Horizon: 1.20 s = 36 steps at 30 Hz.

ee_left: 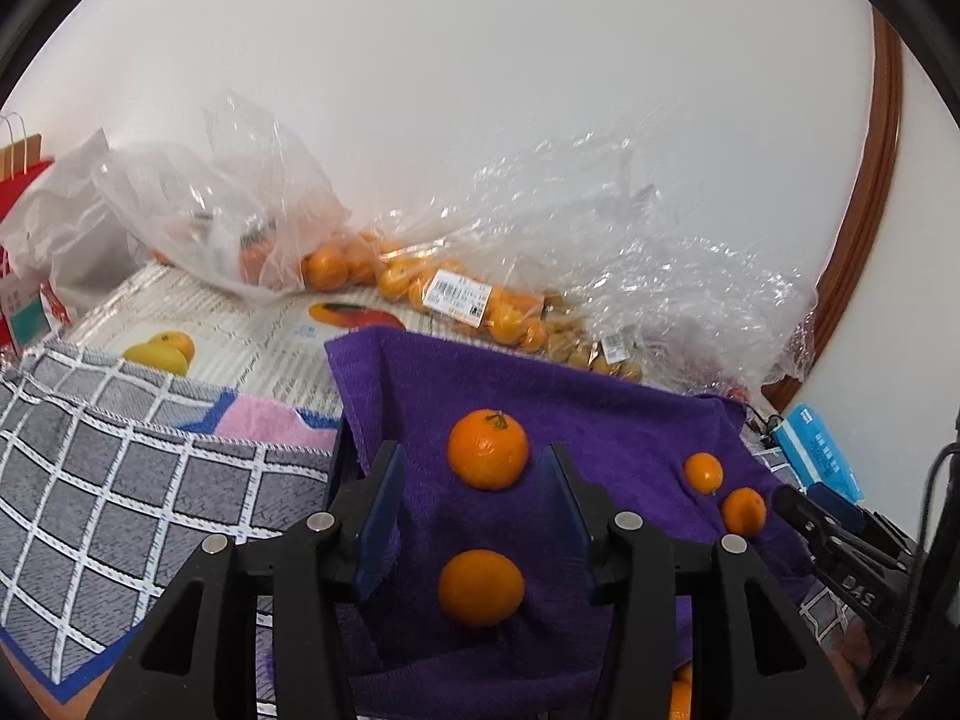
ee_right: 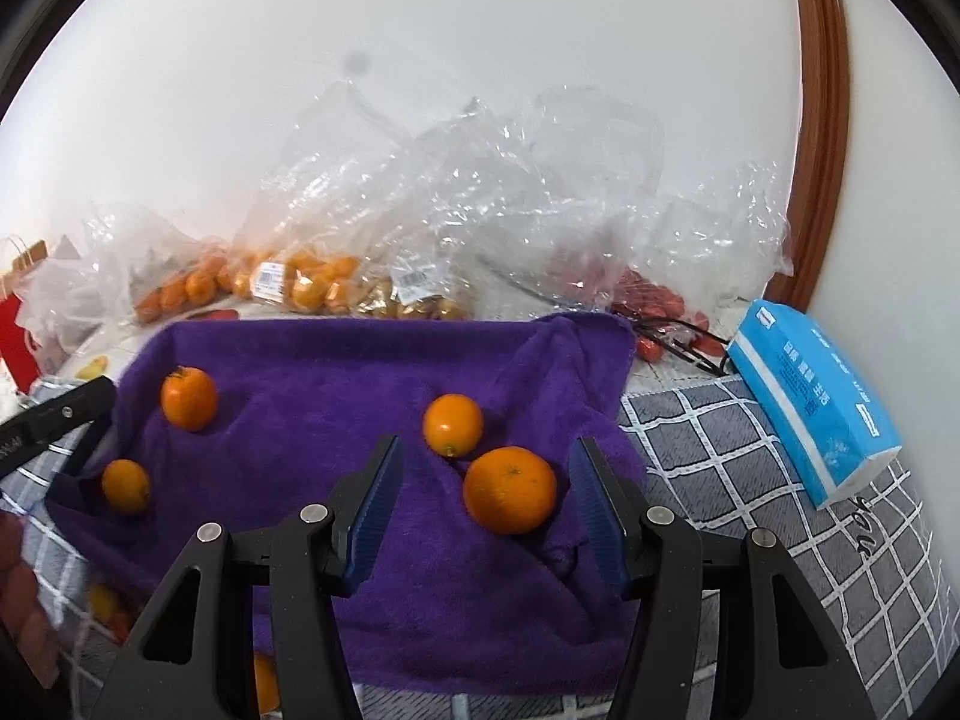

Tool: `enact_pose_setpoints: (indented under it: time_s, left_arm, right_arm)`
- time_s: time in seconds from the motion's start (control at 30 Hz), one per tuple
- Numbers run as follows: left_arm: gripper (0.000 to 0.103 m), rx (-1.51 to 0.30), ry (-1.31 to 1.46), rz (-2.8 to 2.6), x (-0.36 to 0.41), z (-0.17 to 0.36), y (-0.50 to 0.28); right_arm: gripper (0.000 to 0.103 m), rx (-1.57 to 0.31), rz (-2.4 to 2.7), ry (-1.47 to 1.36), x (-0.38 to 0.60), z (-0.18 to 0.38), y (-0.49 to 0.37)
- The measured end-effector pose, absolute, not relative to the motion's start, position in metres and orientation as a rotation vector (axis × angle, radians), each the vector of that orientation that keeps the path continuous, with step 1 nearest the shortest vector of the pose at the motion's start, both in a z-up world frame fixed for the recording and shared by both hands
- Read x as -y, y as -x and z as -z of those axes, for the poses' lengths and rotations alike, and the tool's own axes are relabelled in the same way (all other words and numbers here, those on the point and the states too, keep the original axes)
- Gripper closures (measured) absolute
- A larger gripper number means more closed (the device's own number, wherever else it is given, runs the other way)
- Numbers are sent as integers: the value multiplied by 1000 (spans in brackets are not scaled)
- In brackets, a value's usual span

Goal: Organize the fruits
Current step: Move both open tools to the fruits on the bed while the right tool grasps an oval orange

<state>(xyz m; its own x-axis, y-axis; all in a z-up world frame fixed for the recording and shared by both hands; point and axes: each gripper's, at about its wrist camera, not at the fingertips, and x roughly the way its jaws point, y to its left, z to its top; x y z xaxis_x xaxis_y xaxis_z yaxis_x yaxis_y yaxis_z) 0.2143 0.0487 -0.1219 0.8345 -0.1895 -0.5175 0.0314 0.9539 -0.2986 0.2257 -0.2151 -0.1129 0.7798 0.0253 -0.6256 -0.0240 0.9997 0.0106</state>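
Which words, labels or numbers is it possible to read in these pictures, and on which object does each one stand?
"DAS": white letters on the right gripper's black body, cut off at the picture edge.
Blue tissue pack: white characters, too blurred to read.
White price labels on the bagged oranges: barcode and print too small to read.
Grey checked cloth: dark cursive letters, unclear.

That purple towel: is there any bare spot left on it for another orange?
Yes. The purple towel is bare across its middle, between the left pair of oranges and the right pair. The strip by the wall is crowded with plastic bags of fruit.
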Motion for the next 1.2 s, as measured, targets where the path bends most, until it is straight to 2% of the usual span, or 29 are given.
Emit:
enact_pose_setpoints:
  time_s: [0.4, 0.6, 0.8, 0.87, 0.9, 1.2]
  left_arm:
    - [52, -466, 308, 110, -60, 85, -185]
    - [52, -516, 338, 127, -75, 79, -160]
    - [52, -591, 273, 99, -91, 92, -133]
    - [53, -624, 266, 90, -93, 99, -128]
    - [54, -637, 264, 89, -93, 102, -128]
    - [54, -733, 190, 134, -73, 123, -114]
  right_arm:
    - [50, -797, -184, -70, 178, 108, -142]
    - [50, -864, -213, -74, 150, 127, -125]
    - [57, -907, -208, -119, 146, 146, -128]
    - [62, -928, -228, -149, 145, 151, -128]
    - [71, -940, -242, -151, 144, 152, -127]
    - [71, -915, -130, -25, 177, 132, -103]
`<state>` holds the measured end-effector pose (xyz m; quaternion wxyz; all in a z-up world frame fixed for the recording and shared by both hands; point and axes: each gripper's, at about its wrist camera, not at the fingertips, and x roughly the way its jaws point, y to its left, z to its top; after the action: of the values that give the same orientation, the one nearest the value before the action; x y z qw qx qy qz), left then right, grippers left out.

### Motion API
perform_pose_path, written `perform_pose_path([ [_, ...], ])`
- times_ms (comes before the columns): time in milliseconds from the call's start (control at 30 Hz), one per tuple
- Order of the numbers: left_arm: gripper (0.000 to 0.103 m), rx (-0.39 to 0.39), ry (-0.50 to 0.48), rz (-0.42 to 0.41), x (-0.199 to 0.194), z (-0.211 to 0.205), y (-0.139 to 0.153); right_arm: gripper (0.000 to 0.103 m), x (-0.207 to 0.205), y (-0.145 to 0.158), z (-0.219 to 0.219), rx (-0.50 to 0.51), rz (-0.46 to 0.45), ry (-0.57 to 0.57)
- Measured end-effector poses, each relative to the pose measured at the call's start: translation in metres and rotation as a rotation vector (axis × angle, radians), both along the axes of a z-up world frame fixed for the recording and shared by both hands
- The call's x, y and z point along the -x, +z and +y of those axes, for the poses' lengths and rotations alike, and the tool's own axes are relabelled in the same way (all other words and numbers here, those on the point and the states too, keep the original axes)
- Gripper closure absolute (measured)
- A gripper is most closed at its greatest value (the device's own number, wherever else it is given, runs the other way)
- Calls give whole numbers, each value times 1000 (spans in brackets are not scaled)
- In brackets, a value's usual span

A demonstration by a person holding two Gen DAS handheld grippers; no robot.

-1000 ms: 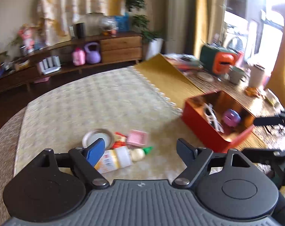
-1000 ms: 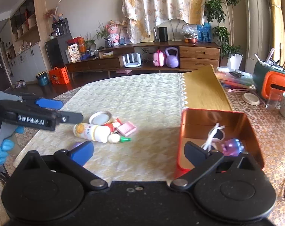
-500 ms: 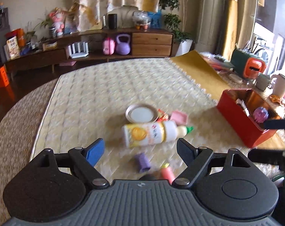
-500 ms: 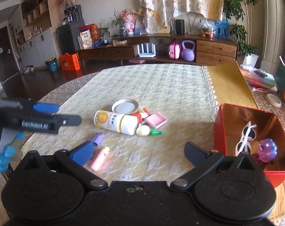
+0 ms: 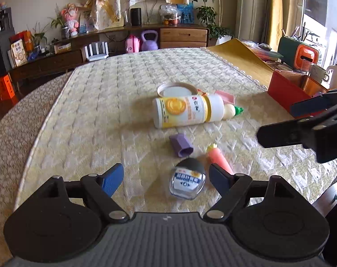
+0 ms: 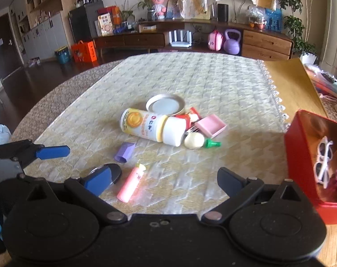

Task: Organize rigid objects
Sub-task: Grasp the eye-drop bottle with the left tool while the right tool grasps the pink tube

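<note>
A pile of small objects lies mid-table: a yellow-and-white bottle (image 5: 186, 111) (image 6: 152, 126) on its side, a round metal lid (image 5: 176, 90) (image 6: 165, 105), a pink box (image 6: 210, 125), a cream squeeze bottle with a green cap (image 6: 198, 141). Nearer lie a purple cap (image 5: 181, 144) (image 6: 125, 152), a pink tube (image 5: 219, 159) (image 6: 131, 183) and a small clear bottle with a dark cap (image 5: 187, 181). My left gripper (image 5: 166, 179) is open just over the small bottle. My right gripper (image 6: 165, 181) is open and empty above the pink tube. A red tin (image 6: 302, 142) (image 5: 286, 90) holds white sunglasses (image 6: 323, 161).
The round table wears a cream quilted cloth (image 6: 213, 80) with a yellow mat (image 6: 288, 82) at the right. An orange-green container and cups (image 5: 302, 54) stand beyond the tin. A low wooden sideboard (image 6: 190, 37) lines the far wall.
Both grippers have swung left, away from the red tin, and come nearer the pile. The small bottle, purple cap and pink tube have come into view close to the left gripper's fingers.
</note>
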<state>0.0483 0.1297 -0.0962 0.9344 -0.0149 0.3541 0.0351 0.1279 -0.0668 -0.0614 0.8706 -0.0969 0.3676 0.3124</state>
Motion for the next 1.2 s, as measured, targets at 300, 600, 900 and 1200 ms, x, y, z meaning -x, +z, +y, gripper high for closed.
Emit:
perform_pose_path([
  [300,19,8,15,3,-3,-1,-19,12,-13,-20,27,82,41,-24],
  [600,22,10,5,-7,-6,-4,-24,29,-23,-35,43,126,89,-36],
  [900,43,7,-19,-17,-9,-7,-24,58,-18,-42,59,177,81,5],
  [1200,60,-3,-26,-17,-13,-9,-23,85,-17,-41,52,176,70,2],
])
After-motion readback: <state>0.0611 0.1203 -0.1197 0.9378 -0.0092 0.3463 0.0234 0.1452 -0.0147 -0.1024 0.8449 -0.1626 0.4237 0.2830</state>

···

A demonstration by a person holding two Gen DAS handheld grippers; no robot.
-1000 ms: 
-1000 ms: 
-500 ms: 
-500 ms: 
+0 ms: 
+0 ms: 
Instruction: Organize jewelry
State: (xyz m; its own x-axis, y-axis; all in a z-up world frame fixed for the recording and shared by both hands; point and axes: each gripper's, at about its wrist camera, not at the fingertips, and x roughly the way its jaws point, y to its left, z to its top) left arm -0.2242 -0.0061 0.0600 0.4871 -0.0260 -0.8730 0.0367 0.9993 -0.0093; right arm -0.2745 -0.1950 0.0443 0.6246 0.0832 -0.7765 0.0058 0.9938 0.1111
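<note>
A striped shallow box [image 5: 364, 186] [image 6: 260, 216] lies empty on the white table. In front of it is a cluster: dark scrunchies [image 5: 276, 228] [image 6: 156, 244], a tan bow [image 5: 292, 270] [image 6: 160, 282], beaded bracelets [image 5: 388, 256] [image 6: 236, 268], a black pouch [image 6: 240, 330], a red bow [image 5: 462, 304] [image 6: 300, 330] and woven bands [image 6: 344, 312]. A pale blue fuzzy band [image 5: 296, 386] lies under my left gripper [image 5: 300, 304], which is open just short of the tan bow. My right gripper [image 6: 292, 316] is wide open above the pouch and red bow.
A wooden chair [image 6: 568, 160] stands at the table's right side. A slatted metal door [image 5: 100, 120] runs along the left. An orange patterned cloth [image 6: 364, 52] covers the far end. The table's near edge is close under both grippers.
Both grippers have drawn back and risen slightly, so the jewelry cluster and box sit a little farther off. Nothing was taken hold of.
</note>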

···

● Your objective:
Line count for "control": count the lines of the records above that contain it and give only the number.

● Answer box:
2